Your objective >>
Take the data below and write it out exactly, except for the pictures.

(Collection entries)

————

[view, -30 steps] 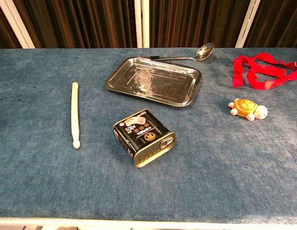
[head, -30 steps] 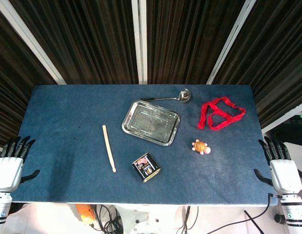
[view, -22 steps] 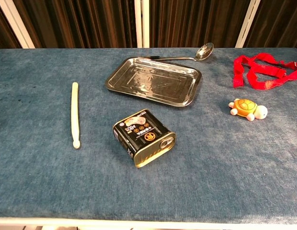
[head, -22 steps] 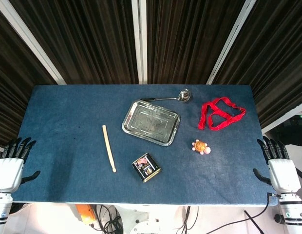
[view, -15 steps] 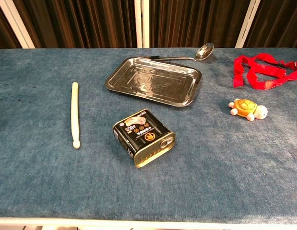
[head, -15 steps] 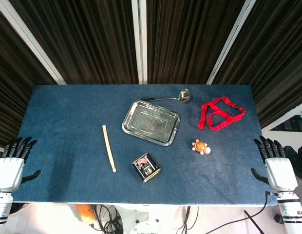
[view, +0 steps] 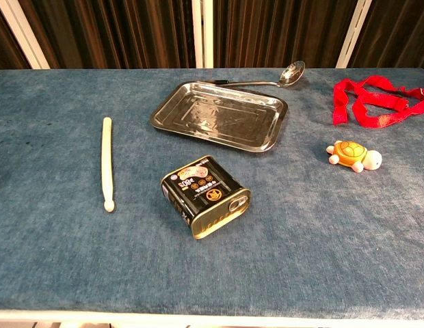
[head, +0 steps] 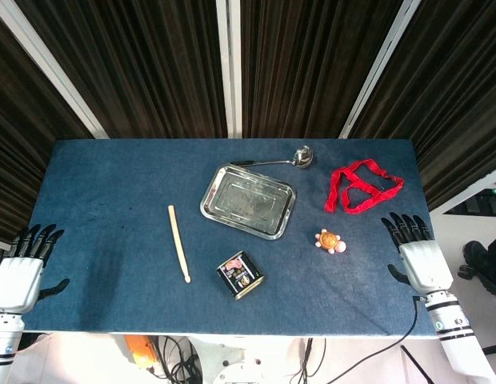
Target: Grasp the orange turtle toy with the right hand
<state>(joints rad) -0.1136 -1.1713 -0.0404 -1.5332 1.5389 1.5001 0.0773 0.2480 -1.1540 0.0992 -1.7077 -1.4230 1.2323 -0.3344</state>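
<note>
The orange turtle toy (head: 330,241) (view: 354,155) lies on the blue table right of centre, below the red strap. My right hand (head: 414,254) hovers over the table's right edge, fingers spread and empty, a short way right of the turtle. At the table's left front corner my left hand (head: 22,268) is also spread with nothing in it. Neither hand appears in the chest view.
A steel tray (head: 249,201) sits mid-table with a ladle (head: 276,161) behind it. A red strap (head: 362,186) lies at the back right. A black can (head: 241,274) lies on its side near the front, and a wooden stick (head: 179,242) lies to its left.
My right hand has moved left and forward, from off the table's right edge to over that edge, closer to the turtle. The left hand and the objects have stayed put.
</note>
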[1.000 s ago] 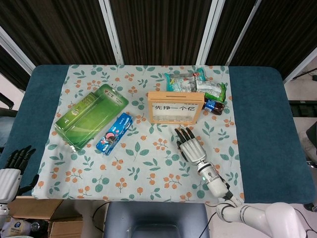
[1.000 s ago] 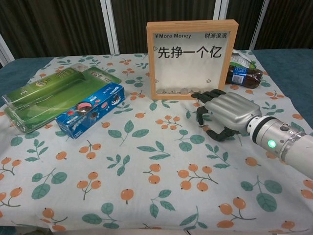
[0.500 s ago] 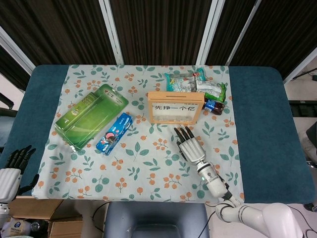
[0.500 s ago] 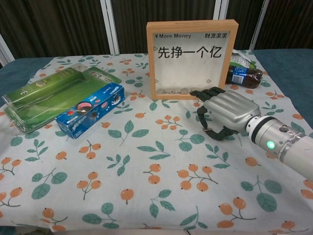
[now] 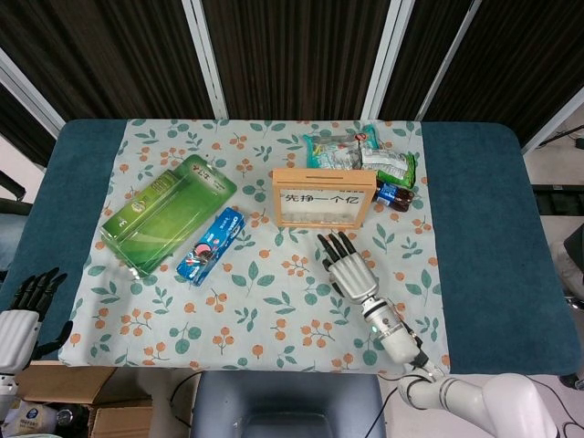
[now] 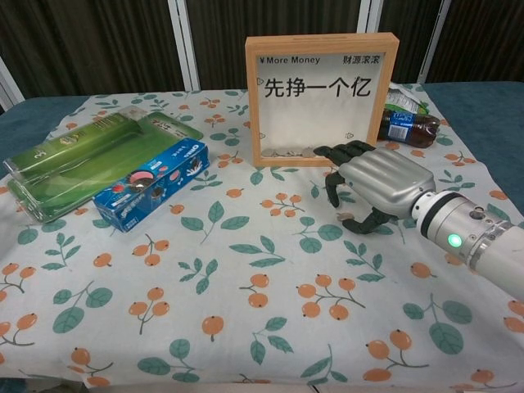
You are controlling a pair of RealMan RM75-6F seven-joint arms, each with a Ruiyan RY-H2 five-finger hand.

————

Exercise result >>
[view, -30 steps] 
[head, -30 steps] 
[view, -22 steps] 
[head, -22 steps] 
[view, -15 steps] 
[head, -15 steps] 
[view, +0 steps] 
[head, +0 steps] 
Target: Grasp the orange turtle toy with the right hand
<state>(joints rad) -0.1136 -1.1713 -0.0404 -1.5332 1.5389 1.5001 0.0773 0.2480 -1.1540 0.0992 -1.7077 -1.4230 1.2323 -0.3344</state>
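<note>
The orange turtle toy (head: 330,241) (view: 354,155) lies on the blue table right of centre, below the red strap. My right hand (head: 414,254) hovers over the table's right edge, fingers spread and empty, a short way right of the turtle. At the table's left front corner my left hand (head: 22,268) is also spread with nothing in it. Neither hand appears in the chest view.
A steel tray (head: 249,201) sits mid-table with a ladle (head: 276,161) behind it. A red strap (head: 362,186) lies at the back right. A black can (head: 241,274) lies on its side near the front, and a wooden stick (head: 179,242) lies to its left.
My right hand has moved left and forward, from off the table's right edge to over that edge, closer to the turtle. The left hand and the objects have stayed put.
</note>
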[1.000 s ago] 
[1.000 s ago] 
[0.500 s ago] 
[0.500 s ago] 
[now] 
[now] 
You are controlling a pair of RealMan RM75-6F seven-joint arms, each with a Ruiyan RY-H2 five-finger hand.

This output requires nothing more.